A Constituição de 1988 lançou as bases para a criação de uma educação indígena diferenciada, atendendo às especificidades dos povos indígenas. Na prática, entretanto, os direitos garantidos por lei ainda não se fizeram valer. Essa é uma das principais reflexões da socióloga Rosiane Ferreira Gonçalves na dissertação de mestrado "Entre o discurso oficial e práticas efetivas: a educação escolar dos Tembé-Tenetehara no Alto Rio Gurupi/PA".
Apesar de o trabalho enfocar os Tembé-Tenetehara do Alto Rio Gurupi, muitas das conclusões podem ser estendidas para outros grupos indígenas do Pará, já que suas reivindicações são parecidas. Um dos reflexos mais importantes da falta de atenção às necessidades educacionais indígenas está nos altos índices de abandono, que mostram a falta de adequação da rotina escolar à realidade vivenciada no dia-a-dia das aldeias.

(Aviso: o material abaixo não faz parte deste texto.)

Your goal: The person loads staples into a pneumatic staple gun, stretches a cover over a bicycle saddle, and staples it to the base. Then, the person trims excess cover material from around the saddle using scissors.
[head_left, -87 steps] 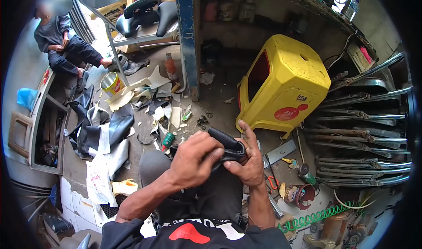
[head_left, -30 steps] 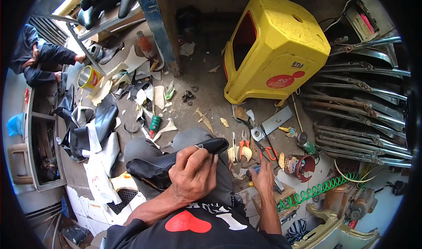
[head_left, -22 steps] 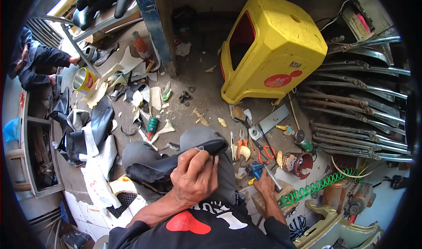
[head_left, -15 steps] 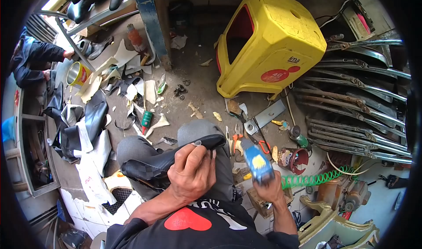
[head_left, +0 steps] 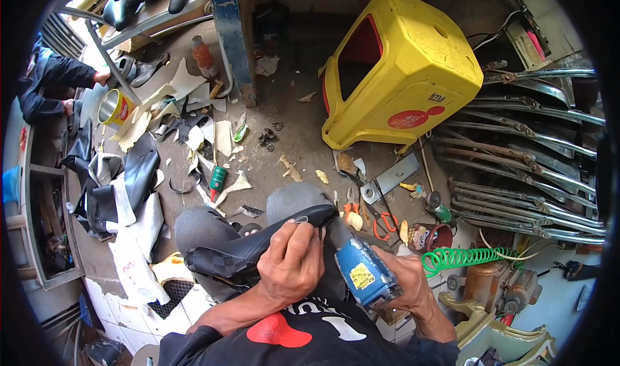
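A black bicycle-type saddle (head_left: pixel 226 250) with a checkered patch lies across my thighs, its narrow nose pointing right. My left hand (head_left: pixel 294 263) is closed on the saddle near the nose, fingers pressing its black cover. In my right hand (head_left: pixel 410 279) is a blue air stapler (head_left: pixel 365 272) with a yellow label. The stapler's front end is close beside the saddle nose; whether they touch I cannot tell. A green coiled air hose (head_left: pixel 465 257) runs to the right from behind my right hand.
A yellow plastic stool (head_left: pixel 413 62) stands ahead. Orange-handled scissors (head_left: pixel 385 224), pliers (head_left: pixel 351 201) and a green-handled tool (head_left: pixel 217 180) lie on the floor among scraps. Metal frames (head_left: pixel 529 166) are stacked at right. Another person's sleeve (head_left: pixel 64 72) shows at far left, near a yellow can (head_left: pixel 116 108).
My right hand has brought the stapler left and closer to the saddle nose, turning it. My left hand still grips the saddle, which sits slightly further right in view.
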`<state>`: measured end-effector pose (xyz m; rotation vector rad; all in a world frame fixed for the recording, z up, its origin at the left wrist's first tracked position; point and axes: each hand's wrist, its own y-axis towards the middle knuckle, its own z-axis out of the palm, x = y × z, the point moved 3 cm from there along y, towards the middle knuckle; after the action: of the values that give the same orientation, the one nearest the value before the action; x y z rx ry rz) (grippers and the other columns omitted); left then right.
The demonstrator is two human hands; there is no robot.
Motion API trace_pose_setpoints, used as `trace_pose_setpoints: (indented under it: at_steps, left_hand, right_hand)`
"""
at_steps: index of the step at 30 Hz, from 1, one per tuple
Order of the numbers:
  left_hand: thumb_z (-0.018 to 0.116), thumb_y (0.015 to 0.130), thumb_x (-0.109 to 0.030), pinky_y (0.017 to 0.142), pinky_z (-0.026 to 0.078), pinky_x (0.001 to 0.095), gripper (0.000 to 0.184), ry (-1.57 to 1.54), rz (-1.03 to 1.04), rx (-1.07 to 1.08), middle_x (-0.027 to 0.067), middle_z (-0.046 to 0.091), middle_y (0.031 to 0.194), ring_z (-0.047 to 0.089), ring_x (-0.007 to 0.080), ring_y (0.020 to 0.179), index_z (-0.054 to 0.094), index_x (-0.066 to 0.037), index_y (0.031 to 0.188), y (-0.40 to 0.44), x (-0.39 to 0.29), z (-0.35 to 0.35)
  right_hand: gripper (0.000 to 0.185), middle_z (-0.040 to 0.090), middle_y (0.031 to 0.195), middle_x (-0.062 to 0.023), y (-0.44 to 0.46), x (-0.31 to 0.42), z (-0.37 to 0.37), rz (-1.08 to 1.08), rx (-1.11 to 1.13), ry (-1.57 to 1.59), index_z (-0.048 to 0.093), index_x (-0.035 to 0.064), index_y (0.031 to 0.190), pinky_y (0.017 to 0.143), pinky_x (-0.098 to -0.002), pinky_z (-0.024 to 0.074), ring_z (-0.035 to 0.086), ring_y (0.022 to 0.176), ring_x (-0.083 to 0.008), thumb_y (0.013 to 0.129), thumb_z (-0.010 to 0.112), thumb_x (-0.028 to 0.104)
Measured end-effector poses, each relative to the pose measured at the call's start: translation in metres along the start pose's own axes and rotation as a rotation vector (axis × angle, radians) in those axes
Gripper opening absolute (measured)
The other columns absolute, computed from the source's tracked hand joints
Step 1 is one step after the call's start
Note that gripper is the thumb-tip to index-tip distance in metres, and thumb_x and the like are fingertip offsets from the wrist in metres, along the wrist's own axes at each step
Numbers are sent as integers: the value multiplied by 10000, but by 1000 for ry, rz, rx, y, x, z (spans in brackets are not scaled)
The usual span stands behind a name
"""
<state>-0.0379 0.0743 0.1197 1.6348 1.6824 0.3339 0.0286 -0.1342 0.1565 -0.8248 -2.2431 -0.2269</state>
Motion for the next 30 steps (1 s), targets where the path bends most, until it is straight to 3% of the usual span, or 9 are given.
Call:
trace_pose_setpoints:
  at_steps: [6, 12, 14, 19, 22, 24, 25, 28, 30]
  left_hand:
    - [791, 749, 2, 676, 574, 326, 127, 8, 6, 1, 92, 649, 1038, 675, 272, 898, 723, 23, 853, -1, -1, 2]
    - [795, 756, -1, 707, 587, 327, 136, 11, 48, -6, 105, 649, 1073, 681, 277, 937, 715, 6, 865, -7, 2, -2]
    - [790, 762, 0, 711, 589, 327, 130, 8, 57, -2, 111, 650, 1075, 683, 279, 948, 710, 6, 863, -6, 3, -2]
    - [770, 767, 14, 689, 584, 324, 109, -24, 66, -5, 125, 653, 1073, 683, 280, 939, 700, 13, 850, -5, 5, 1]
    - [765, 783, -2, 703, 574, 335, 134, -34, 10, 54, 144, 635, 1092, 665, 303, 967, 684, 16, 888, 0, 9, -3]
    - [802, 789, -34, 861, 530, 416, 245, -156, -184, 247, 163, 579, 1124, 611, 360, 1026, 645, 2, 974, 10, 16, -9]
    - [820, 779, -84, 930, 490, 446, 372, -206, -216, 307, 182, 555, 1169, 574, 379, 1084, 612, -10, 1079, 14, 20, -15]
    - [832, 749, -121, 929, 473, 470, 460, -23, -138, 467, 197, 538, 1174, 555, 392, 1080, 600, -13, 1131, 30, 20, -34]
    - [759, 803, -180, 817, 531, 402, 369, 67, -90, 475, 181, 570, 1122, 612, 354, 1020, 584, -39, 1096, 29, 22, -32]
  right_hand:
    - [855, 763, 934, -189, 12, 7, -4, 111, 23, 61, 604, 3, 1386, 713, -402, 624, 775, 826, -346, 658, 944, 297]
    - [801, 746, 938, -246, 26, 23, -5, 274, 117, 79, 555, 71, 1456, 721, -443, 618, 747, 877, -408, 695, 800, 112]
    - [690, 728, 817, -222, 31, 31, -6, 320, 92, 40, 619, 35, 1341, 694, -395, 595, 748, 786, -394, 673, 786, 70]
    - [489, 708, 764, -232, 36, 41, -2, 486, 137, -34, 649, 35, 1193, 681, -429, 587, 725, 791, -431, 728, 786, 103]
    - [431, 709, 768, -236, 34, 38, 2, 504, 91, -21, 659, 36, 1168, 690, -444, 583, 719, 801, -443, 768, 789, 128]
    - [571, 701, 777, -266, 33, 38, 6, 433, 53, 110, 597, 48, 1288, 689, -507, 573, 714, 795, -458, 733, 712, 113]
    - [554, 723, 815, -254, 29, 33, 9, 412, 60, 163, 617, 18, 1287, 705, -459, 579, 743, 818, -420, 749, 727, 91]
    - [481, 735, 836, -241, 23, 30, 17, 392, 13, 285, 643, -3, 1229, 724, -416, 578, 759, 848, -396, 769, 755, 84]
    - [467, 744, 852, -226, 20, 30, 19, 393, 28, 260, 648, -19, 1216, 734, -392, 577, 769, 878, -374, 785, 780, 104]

Rosiane Gonçalves teve um primeiro contato com o tema ao fazer especialização na área de educação. Resolveu continuar essa trajetória através da pesquisa com os Tembé. E vários motivos influenciaram nessa escolha. "Primeiramente, eu tive contato com uma socióloga que fez um estudo interessante com eles. Depois, havia uma questão pratica, que é a proximidade. Por último, eu sabia que os Tembé localizados ao sul da Reserva Indígena Alto Rio Guamá (Riarg) ainda guardavam muitas características da sua cultura, como algumas festas e as pinturas corporais", explica.
Para realizar a pesquisa, a socióloga passou, inicialmente, uma semana na área indígena. Precisou, inclusive, fazer um acordo que beneficiasse ambos os envolvidos. Ela só recebeu autorização para fazer sua pesquisa de campo depois de se comprometer a ajudar o grupo a escrever uma proposta de educação indígena específica e diferenciada, de acordo com seus anseios. Graças ao acerto, Rosiane continua em contato com eles, mesmo com a dissertação concluída. Ela também ajudou na elaboração de um projeto de capacitação na língua indígena.

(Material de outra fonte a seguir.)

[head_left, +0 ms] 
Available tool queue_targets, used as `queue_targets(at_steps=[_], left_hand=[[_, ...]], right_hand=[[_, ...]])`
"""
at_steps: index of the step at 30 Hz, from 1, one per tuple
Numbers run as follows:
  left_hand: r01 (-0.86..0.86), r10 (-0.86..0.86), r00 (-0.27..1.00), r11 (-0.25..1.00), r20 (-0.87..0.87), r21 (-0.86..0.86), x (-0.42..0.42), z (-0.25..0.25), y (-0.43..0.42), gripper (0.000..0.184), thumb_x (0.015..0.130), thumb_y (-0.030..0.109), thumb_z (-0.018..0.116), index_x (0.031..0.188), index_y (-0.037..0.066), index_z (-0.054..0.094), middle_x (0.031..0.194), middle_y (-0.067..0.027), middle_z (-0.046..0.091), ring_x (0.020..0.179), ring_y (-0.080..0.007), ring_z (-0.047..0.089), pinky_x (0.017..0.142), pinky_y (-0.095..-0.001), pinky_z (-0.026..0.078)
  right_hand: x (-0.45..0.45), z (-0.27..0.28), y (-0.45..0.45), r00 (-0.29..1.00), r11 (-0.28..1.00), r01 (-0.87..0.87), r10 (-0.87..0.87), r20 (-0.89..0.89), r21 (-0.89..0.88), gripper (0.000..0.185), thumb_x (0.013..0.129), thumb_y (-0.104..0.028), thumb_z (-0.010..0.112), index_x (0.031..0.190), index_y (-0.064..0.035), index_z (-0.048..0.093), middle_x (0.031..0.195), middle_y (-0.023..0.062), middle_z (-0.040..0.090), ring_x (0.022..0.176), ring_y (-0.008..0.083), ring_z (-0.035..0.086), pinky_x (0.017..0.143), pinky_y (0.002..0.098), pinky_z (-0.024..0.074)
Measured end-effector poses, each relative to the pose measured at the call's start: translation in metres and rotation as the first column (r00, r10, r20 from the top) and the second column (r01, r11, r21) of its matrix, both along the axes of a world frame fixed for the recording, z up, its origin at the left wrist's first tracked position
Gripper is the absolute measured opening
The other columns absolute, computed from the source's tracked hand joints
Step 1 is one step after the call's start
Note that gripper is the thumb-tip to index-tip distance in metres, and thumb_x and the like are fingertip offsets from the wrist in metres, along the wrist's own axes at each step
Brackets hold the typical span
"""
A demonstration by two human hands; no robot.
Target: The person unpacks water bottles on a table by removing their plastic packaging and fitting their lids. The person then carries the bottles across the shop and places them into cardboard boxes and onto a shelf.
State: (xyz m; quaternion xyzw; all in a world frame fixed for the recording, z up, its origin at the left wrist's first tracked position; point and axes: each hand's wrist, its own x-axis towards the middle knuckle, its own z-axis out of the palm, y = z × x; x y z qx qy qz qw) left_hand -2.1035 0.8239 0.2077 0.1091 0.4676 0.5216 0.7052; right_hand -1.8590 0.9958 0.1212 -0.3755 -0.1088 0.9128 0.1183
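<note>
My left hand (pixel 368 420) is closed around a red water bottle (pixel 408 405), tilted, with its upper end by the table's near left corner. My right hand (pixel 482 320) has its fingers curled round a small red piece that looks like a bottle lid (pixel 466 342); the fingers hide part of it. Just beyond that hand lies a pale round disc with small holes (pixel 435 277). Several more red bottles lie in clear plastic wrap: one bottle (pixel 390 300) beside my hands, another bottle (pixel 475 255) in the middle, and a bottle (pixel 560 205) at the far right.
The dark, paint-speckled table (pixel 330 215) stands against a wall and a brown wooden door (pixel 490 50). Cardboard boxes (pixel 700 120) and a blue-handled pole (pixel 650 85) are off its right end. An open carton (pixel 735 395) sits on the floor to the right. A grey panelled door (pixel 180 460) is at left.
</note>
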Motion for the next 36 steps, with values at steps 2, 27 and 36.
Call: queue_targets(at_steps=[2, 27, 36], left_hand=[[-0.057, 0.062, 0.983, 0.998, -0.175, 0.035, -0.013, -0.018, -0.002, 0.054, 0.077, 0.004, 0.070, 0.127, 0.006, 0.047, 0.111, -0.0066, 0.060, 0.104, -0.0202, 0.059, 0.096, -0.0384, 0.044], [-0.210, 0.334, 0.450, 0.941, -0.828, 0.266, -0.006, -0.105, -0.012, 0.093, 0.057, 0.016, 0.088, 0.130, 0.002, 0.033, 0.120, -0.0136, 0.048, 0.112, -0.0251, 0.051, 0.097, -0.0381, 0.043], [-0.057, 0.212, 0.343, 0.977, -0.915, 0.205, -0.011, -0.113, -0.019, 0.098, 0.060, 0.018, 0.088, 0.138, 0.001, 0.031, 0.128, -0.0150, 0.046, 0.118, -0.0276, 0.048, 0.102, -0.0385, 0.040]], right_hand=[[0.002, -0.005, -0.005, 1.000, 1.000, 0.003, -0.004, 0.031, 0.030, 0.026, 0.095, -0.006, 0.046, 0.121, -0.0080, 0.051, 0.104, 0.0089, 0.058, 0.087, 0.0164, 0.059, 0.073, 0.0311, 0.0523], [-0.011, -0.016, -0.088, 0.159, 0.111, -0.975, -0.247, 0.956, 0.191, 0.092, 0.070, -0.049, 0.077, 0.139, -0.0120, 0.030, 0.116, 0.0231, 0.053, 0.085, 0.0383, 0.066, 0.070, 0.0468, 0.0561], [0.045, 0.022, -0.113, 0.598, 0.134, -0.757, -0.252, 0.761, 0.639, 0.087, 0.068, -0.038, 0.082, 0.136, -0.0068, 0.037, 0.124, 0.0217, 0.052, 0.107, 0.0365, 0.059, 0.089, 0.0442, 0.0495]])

"Queria responder na minha pesquisa como está sendo trabalhada a educação escolar indígena face ao novo projeto oficial, que prega que ela deve ser específica, diferenciada, intercultural, bilíngüe, desde a Constituição de 1988, que é quando se reconhece a diversidade indígena. Antes disso, as políticas eram voltadas à assimilação do índio, pois se achava que eles estavam fadados a desaparecer. Então, a partir de 1988, temos uma série de decretos, leis que vêm regulamentar esse direito. Eu queria ver se isso acontecia na prática com os Tembé", explica a pesquisadora.
As respostas encontradas na pesquisa mostram que muitos obstáculos precisam ser vencidos para que se concretize o que já está previsto na lei. O maior problema encontrado pela pesquisadora é a semelhança entre as escolas indígenas e as escolas tradicionais. "Eles dão importância para a educação, acham que isso vai contribuir para a manutenção deles enquanto etnia distinta, usam a educação para valer seus direitos e isso é muito importante, mas a escola deles, apesar de todas essas prerrogativas da lei, ainda funciona como a dos brancos", observa.

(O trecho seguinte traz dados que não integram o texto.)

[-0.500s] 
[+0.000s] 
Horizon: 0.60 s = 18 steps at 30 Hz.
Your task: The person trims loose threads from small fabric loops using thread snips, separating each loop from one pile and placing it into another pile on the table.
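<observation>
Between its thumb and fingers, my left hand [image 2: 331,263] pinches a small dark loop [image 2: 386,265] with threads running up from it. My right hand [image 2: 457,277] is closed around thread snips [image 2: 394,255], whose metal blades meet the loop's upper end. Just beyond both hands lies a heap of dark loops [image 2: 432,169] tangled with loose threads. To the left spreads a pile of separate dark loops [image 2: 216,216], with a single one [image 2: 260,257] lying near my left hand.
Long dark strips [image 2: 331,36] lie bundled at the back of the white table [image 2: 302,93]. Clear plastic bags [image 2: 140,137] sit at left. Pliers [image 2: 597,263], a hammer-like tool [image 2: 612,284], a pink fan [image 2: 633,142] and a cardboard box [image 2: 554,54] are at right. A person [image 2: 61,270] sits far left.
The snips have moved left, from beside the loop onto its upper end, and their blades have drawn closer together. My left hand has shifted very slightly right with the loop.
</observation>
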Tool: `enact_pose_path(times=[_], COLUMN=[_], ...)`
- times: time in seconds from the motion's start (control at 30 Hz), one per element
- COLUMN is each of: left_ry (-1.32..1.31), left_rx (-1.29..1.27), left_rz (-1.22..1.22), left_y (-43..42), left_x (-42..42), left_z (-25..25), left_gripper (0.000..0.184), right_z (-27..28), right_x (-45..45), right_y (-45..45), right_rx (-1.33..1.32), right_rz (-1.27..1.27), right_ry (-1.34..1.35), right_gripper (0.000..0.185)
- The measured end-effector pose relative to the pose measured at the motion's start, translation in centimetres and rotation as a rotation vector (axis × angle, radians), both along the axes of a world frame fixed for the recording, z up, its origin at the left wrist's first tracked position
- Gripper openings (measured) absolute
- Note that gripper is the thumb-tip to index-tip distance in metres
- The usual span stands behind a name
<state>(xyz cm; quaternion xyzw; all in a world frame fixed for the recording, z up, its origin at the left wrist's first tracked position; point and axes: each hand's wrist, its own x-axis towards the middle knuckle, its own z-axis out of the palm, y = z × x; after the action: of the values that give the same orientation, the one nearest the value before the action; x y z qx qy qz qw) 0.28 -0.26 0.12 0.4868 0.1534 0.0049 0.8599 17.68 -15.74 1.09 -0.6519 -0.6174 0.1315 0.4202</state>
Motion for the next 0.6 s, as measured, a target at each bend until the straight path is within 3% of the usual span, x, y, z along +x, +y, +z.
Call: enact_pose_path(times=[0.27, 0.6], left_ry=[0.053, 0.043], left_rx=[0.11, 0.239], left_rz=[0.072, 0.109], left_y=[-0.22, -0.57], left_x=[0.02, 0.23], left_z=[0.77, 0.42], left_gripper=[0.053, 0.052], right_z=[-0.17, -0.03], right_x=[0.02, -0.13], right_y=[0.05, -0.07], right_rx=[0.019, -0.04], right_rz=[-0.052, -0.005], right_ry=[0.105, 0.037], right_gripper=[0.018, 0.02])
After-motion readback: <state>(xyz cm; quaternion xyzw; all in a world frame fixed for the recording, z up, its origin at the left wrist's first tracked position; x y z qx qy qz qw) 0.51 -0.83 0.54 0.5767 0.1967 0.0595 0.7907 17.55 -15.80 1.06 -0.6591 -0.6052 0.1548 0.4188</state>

Um exemplo dessa situação está no calendário escolar. O ideal é que ele esteja de acordo com a vida indígena, obedecendo aos dias de festas, rituais e que siga o calendário econômico-ecológico deles. No caso do grupo estudado, a pesquisadora constatou que há uma transposição do calendário das escolas do município de Paragominas, que gerencia a educação indígena dos Tembé localizados ao sul do rio Gurupi.
Em 2003, 285 alunos foram matriculados na área, que conta com três escolas que oferecem ensino de primeira a quarta série. Duas escolas são conhecidas pelos nomes das suas respectivas aldeias. Elas são a Canindé e a Tekohow. Já a escola Tembé está localizada na aldeia do Cajueiro. Nas três escolas a pesquisadora fez observações e entrevistas, mas para a realização do estudo etnográfico foi priorizada a aldeia Cajueiro. No estudo etnográfico é feita uma descrição mais detalhada de tudo o que é observado pelo pesquisador.